▸ Exercise goal:
Only one portion of the data is to be written out: from the line bearing "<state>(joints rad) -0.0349" through the line bearing "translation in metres". Write it exactly as it appears.

[Stored entries]
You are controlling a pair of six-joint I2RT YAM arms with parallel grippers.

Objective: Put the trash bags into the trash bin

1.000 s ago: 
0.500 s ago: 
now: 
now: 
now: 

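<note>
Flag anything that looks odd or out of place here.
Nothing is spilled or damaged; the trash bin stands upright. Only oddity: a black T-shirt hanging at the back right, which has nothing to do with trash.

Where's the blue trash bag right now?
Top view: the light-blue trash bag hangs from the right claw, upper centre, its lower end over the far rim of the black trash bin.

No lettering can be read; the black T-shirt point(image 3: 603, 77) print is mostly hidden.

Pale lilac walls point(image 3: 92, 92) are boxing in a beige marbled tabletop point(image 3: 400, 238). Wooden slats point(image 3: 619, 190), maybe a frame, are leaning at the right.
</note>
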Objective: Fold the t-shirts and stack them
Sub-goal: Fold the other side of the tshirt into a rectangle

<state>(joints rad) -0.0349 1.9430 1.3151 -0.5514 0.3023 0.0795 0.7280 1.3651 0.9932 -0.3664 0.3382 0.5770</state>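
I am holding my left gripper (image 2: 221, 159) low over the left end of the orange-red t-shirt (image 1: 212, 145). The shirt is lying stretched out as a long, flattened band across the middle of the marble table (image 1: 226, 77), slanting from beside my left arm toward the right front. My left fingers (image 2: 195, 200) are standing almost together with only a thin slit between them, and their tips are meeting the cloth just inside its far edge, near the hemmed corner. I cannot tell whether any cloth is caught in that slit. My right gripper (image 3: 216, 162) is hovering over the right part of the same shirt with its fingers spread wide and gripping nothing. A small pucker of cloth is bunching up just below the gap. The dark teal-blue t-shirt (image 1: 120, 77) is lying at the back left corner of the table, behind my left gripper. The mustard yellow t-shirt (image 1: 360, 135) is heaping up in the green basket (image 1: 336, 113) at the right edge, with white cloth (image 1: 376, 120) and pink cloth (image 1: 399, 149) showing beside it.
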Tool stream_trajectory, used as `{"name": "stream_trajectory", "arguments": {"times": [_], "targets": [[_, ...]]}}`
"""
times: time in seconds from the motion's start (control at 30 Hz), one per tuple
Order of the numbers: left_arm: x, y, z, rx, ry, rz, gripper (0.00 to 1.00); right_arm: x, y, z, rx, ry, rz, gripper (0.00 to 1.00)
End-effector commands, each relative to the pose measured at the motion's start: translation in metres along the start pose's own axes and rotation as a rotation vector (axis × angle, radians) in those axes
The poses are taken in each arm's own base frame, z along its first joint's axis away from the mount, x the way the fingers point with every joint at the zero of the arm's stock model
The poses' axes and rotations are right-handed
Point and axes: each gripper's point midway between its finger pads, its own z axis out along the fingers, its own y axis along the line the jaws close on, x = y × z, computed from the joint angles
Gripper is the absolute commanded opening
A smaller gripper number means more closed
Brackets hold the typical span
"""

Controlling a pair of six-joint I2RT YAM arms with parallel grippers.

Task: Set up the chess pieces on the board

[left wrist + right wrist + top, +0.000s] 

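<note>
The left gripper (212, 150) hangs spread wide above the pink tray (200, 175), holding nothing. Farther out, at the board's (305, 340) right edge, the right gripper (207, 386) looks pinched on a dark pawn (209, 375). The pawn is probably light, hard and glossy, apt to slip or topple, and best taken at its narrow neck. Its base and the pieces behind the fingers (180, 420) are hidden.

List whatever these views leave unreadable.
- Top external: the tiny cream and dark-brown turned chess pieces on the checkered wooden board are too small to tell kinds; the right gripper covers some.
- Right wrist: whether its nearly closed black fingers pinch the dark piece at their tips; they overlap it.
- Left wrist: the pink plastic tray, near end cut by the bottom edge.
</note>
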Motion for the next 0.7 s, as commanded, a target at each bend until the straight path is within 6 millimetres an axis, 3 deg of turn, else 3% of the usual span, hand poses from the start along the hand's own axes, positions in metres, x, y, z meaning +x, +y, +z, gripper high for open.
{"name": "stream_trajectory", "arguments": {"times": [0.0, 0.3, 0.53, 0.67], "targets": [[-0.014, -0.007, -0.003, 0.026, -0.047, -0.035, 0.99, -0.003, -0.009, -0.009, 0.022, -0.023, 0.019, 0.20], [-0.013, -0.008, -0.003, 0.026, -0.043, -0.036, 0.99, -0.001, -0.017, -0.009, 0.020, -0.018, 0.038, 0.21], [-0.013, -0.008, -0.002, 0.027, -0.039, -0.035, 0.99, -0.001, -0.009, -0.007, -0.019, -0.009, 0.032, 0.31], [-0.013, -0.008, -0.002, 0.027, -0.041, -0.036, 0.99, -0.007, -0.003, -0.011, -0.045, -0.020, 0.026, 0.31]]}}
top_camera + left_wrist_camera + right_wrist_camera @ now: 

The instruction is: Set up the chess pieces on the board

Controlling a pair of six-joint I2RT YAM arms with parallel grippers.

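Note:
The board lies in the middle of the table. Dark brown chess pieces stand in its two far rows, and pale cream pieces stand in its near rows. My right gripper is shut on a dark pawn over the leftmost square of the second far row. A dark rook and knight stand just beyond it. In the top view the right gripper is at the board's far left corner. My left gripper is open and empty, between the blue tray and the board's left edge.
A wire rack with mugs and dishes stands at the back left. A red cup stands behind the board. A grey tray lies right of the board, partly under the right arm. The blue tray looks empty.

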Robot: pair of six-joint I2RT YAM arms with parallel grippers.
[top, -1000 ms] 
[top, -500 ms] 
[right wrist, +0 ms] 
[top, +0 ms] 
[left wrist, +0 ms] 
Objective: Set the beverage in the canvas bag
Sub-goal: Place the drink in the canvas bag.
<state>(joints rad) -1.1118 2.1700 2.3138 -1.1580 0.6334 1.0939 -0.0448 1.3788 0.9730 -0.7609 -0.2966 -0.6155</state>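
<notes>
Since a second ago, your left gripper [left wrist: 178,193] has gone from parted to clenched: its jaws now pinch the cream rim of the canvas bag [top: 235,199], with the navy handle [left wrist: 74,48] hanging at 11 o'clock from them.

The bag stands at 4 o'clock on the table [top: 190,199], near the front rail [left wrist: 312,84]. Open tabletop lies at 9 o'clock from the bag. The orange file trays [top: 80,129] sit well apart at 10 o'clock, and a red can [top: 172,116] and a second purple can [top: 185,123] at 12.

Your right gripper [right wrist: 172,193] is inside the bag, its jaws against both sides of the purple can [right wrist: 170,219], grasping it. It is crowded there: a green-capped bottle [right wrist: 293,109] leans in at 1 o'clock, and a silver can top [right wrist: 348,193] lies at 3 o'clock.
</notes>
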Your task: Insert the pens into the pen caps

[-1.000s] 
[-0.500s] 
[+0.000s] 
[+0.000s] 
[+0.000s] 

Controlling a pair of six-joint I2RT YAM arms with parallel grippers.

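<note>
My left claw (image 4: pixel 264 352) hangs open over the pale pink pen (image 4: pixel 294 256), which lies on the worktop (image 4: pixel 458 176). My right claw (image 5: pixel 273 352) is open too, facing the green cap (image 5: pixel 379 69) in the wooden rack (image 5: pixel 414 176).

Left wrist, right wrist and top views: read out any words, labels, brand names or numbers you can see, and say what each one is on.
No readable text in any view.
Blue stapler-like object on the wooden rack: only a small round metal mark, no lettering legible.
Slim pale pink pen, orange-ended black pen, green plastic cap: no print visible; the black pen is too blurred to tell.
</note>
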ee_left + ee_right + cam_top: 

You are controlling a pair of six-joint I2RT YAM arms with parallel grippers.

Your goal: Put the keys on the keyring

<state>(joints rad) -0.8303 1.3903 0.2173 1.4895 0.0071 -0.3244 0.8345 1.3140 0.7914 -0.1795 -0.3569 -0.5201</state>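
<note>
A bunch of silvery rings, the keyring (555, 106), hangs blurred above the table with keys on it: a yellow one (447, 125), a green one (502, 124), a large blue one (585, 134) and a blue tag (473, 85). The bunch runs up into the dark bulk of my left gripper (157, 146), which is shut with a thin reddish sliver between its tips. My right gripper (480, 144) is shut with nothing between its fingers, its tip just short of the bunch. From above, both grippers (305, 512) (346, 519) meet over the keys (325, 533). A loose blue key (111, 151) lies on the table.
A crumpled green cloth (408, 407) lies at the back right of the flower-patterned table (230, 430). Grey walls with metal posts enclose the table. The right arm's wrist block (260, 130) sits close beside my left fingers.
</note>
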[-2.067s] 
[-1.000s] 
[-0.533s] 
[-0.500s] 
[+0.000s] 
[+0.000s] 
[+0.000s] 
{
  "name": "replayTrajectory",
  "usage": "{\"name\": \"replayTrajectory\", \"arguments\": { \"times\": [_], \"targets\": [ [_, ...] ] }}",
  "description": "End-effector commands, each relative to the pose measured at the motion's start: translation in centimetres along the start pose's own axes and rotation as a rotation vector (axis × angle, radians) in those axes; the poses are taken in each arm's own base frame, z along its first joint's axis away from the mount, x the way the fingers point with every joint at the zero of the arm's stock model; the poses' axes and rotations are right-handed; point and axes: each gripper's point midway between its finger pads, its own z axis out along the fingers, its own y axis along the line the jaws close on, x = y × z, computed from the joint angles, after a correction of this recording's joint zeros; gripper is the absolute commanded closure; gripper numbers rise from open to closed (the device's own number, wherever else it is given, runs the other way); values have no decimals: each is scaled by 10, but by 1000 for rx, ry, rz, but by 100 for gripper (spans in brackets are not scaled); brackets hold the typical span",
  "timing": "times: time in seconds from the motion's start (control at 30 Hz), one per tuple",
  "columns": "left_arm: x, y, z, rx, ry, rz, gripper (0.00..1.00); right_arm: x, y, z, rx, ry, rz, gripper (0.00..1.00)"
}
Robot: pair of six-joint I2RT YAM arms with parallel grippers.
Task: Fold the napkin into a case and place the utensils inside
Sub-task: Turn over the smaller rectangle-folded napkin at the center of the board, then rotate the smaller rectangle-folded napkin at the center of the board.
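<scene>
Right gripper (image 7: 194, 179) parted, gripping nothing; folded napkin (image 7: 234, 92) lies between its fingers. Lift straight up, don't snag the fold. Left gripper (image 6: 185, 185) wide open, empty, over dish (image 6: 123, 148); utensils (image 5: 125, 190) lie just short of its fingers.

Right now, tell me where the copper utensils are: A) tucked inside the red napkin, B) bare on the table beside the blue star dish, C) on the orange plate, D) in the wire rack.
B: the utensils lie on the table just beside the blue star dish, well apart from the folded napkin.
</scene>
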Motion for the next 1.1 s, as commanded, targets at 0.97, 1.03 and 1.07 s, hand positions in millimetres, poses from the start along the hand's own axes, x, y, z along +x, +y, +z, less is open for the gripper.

▸ Solved exercise:
<state>(joints rad) -0.0349 1.9430 1.3151 -0.5514 0.3023 0.0795 0.7280 1.3651 0.9932 -0.3664 0.3382 0.5770</state>
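I am holding my left gripper (image 2: 221, 159) low over the left end of the orange-red t-shirt (image 1: 212, 145). The shirt is lying stretched out as a long, flattened band across the middle of the marble table (image 1: 226, 77), slanting from beside my left arm toward the right front. My left fingers (image 2: 195, 200) are standing almost together with only a thin slit between them, and their tips are meeting the cloth just inside its far edge, near the hemmed corner. I cannot tell whether any cloth is caught in that slit. My right gripper (image 3: 216, 162) is hovering over the right part of the same shirt with its fingers spread wide and gripping nothing. A small pucker of cloth is bunching up just below the gap. The dark teal-blue t-shirt (image 1: 120, 77) is lying at the back left corner of the table, behind my left gripper. The mustard yellow t-shirt (image 1: 360, 135) is heaping up in the green basket (image 1: 336, 113) at the right edge, with white cloth (image 1: 376, 120) and pink cloth (image 1: 399, 149) showing beside it.
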Tool stream_trajectory, used as `{"name": "stream_trajectory", "arguments": {"times": [_], "targets": [[_, ...]]}}`
"""
times: time in seconds from the motion's start (control at 30 Hz), one per tuple
Order of the numbers: left_arm: x, y, z, rx, ry, rz, gripper (0.00 to 1.00); right_arm: x, y, z, rx, ry, rz, gripper (0.00 to 1.00)
End-effector commands, each relative to the pose measured at the motion's start: translation in metres along the start pose's own axes and rotation as a rotation vector (axis × angle, radians) in those axes

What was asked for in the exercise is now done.